Si è conclusa con l’arresto del 28enne romeno, residente in provincia di Verona e con precedenti penali, la ricerca del presunto complice del 26enne marocchino già arrestato il 3 novembre per la rapina ai danni dell’ex primario Pierpaolo Urbani, 75 anni, avvenuta il 27 ottobre scorso a Conegliano, nel Trevigiano. La rapina, avvenuta nei pressi della casa della vittima, aveva visto due individui aggredire il medico in pensione, sottraendogli un Rolex e un bracciale d’oro.

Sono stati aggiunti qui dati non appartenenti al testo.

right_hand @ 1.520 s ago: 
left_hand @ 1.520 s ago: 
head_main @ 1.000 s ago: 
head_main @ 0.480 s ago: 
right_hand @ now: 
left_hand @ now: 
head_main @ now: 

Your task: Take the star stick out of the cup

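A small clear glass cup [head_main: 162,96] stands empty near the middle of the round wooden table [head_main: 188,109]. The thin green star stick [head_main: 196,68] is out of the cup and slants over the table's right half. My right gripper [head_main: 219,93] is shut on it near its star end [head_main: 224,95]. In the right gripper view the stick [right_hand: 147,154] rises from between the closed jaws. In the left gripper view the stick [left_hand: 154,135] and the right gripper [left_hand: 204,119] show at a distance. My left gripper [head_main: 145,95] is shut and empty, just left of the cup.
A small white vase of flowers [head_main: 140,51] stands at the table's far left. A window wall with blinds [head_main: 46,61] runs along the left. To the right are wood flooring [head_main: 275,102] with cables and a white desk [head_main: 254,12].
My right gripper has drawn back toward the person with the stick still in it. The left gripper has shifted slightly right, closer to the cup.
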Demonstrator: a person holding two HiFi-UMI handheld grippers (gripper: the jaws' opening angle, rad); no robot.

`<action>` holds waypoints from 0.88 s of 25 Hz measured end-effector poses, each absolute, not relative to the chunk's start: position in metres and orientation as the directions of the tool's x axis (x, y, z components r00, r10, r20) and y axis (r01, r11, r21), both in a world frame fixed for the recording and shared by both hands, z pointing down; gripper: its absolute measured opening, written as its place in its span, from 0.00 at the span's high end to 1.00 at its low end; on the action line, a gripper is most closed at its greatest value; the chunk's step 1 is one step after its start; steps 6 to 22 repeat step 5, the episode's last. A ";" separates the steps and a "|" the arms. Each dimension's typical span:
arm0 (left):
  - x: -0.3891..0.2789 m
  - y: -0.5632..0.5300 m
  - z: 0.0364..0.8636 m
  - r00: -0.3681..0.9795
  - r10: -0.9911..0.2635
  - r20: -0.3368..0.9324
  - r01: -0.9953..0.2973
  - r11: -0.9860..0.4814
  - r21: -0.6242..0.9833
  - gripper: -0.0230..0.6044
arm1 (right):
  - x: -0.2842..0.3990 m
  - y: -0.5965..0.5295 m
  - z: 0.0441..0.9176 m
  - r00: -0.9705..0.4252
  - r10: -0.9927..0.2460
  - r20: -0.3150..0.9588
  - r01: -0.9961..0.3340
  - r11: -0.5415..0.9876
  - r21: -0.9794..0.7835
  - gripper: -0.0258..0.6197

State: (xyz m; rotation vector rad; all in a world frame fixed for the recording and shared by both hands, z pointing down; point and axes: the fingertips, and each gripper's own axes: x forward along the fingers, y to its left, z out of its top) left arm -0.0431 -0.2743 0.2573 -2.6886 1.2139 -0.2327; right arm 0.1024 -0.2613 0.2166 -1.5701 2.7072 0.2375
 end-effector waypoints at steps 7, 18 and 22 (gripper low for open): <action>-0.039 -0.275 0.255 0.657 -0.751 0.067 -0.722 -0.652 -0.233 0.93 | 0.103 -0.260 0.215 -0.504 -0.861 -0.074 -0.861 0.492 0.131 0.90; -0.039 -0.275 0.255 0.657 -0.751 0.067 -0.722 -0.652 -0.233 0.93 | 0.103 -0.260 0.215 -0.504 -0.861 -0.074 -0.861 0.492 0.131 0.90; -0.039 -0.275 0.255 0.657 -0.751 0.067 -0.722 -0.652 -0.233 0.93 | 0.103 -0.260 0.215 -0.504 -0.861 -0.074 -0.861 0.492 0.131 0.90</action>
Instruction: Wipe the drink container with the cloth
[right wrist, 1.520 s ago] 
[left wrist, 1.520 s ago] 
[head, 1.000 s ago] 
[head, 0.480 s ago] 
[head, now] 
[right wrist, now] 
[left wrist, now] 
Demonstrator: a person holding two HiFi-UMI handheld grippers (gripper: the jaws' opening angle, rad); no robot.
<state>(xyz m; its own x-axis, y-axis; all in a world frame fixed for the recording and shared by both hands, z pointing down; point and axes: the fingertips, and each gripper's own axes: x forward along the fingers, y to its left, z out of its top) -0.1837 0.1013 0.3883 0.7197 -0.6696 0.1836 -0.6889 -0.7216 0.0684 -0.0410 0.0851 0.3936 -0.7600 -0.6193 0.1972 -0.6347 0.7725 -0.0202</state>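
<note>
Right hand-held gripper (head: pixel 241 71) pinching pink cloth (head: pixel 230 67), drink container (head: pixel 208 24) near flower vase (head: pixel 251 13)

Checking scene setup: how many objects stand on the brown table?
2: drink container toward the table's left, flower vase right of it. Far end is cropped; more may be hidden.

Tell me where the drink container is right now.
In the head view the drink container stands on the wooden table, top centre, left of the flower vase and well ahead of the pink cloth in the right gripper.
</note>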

La dinamica dell’incidente
Secondo le indagini dei carabinieri del Nucleo operativo e radiomobile di Conegliano, la rapina è stata meticolosamente pianificata. Il 26enne marocchino aveva aggredito il medico da dietro, facendolo cadere a terra, mentre il suo complice, il 28enne romeno, aveva sottratto gli oggetti preziosi: un Rolex e un bracciale d’oro. L’analisi delle immagini delle telecamere di sorveglianza ha permesso agli inquirenti di ricostruire la dinamica dell’aggressione e di individuare il complice.
Le indagini e l’arresto
L’arresto del 28enne romeno è stato eseguito dopo un’ordinanza di custodia cautelare in carcere emessa nei suoi confronti. La vittima, Pierpaolo Urbani, medico in pensione dell’Ulss 2, ha raccontato di essere stata aggredita e derubata in una delle strade del suo quartiere. La rapina ha avuto un forte impatto sulla comunità locale, sia per la violenza dell’aggressione che per la vittima, un noto professionista in pensione.
Le conseguenze legali per i colpevoli
Il 28enne romeno si trova ora in carcere in attesa di ulteriori sviluppi delle indagini. Il suo complice, il 26enne marocchino, era stato arrestato precedentemente e sarà processato insieme al suo complice. I due rischiano pene severe per il reato di rapina aggravata, vista la violenza e la natura dell’aggressione.